The Euro was established and came into practice with the sole aim of giving the Dollar a tough time as the universal currency. But, as speculated, it hasn’t helped the European economy much; rather, according to surreys and news reports, growth rate of many European nations was just a meager 1.4% in the last fiscal year. In fact, many countries in the European Union are facing recession under inflationary pressures as well as pressures of rising food and oil prices worldwide.
Spain, Germany and Britain are well on their course to recession, which happens when the growth falls for two consecutive years, this might happen to other large economies of the European Union as well, considering the catastrophic effect that mortgage and sub-prime crisis has had on the developed economies of the European Union.
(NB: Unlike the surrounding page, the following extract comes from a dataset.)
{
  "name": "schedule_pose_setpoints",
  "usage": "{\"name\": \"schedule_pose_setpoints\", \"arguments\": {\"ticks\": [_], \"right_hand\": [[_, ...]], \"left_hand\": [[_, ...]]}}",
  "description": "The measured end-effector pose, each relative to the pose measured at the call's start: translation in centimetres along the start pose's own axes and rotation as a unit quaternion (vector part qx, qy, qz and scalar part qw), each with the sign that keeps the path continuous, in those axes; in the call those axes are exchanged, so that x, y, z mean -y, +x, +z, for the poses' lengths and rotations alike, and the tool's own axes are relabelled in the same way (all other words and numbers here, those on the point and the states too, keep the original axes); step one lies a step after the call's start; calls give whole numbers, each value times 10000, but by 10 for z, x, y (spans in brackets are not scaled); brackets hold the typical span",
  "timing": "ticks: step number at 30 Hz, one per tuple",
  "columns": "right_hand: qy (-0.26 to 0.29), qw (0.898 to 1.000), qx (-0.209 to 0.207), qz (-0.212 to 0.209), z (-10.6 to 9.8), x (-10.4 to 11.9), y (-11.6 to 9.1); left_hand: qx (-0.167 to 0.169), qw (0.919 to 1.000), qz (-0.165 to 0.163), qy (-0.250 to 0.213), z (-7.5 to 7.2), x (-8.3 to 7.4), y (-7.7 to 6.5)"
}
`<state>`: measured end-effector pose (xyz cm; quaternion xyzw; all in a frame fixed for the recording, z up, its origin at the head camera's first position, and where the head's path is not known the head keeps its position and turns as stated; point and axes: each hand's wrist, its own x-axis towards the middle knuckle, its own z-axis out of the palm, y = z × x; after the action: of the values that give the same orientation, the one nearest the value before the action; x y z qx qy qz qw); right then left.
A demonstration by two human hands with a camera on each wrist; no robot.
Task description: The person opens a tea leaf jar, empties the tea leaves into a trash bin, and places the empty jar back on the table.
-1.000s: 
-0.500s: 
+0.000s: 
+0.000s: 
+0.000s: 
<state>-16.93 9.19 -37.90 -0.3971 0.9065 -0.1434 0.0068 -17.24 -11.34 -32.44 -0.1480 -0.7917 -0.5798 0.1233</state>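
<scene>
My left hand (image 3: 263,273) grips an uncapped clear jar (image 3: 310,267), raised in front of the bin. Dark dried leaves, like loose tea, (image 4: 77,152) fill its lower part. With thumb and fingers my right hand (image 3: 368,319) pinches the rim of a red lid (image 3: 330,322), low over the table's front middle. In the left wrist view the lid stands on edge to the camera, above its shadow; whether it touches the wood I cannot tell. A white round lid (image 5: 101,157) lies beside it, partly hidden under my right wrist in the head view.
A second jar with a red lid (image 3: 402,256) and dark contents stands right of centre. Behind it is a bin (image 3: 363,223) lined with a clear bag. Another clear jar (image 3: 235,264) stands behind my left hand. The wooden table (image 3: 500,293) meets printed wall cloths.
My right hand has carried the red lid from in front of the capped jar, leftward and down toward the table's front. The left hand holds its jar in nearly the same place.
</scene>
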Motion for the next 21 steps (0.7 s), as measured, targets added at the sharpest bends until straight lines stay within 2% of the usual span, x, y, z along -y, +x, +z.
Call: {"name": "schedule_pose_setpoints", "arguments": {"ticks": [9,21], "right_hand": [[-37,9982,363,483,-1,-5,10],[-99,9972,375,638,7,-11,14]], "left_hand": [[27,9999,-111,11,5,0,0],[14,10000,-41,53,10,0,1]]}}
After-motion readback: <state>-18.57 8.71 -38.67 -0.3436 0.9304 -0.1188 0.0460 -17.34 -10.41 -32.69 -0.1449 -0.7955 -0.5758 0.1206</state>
Speaking of Germany, both the customers and the sellers have kept a tight control over their purses- a situation known as “purse string tightening”. On the bigger prospective, Germany still has a robust economy, good employment rate and strong exports, even with a small growth rate of 1.8%. Netherlands and Poland, though much smaller than Germany and Britain in terms of economy, have been able to stand the test of these financial blows rather well and are growing at rates far better than the average Euro zone averages.
Inflation has much to do with the rising financial crisis, which is attributed to rising oil and food prices. Jaun Claude Trichet, President of the European Central Bank further warns that inflation is not going to cool down in the near future. He remarks that inflation may come down slightly in 2009, allowing the economy to stabilize a bit, but the markets and investors, and therefore the whole economy will be watchful and volatile for a longer than expected period.
The only option seen by most economists under the present prospective is to cut the interest rates to give the economy a boost, but Mr. Trichet dismissed this proposal because this would lead to a further aggravation of inflation according to him, and the Union Bank’s main aim is to control and stabilize prices rather than push the growth as of right now.